There also are other production processes that might be more efficient than conventional processes and that might produce a by-product of feed that could be used in Georgia, he says.

“We have a lot of chickens in Georgia. Unfortunately, the distiller’s dried grain produced in a conventional process doesn’t fit in chicken rations. If we could find a process whereby we could get into a higher-value market, utilizing the big animal numbers we have in Georgia, then we might have something that’s competitive.”

McKissick and others with the University of Georgia Center for Agribusiness and Economic Development are currently conducting a study funded by Georgia corn growers to help find a non-conventional method of producing ethanol that might also take advantage of other feedstocks. The study is about three-fourths completed, he says.

“We’re looking at not going through a dry milling process, but rather fractionilization, or breaking up that corn into higher-value products that aren’t really needed to produce ethanol. For instance, we can take those products out of the corn kernel that we can’t ferment, and find a way to use those inside the plant. Then, we can take the high-starch concentrate out of the corn and use it for making ethanol.”

Researchers are looking at a non-conventional method of making ethanol that would make economic sense for Georgia, says McKissick. This would be a more efficient conversion with a higher by-product value, he adds.

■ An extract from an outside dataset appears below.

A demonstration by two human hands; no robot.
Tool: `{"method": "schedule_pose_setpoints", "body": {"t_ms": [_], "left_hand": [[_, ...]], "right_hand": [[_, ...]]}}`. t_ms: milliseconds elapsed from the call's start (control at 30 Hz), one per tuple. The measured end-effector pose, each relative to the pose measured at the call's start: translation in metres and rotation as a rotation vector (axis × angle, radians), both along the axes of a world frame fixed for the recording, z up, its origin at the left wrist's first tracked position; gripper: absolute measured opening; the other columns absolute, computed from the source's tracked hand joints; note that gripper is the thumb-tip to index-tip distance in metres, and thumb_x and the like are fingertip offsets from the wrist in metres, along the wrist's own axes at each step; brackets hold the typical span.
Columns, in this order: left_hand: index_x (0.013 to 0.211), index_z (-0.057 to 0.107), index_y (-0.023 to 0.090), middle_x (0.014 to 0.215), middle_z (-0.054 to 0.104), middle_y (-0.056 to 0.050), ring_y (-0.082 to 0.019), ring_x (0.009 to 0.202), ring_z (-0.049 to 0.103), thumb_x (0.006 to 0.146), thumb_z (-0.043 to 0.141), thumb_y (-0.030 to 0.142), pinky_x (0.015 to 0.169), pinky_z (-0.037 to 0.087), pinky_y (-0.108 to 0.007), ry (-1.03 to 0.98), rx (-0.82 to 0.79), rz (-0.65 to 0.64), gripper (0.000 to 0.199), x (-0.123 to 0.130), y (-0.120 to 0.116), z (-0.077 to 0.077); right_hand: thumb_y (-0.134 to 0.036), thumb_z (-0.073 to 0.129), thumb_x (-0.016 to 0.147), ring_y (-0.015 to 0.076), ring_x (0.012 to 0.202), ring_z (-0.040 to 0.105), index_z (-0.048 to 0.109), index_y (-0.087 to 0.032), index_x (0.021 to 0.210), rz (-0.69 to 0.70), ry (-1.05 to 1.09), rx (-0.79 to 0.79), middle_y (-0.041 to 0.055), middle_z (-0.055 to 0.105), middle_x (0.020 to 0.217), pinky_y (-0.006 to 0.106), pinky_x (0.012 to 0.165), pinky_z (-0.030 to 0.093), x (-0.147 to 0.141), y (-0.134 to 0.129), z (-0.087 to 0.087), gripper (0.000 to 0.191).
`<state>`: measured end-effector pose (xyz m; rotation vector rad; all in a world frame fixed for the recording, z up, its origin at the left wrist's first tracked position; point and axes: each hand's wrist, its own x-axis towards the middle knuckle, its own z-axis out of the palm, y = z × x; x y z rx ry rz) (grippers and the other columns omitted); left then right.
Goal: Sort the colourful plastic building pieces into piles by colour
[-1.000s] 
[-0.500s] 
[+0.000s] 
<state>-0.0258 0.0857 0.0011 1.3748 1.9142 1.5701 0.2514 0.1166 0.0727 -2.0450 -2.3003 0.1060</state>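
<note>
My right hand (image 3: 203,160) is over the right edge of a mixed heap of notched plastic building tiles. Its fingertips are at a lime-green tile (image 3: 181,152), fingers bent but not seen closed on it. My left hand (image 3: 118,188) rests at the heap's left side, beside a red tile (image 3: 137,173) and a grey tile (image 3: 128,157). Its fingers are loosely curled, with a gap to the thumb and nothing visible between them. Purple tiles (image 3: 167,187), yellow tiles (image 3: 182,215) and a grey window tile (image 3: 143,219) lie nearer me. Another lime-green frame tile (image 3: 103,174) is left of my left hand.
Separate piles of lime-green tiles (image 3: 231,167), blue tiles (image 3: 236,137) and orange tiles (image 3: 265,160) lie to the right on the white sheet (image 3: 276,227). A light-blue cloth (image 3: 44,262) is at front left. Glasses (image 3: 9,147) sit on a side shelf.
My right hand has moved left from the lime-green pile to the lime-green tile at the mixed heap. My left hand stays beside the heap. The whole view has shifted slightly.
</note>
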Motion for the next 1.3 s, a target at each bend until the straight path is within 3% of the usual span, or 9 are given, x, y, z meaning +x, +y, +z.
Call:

The 16 new ethanol plants opening this year will average producing 45 million gallons of ethanol per year, he says. “We’re looking at a 30-million gallon plant utilizing about 12.5 million bushels of corn per year. This past year, we produced about 36 million bushels in Georgia, so we’re talking about using one-third of the state’s corn crop in this one plant.”

But an ethanol plant won’t be cheap, says McKissick. A conventional plant producing about 30 million gallons of ethanol per year will cost about $50 million, he says.

“The plant we’re talking about will cost about $15.5 million more than a conventional plant, and that’s front-end costs. The question is, can we put more cost in the front end and get enough higher value out of the back end?

“We haven’t finished the study, but the preliminary analysis suggest that the higher by-product values we can get from this type of plant more than offset the higher initial cost of the plant. It appears that we could just about double the rate of return over a conventional mill process.”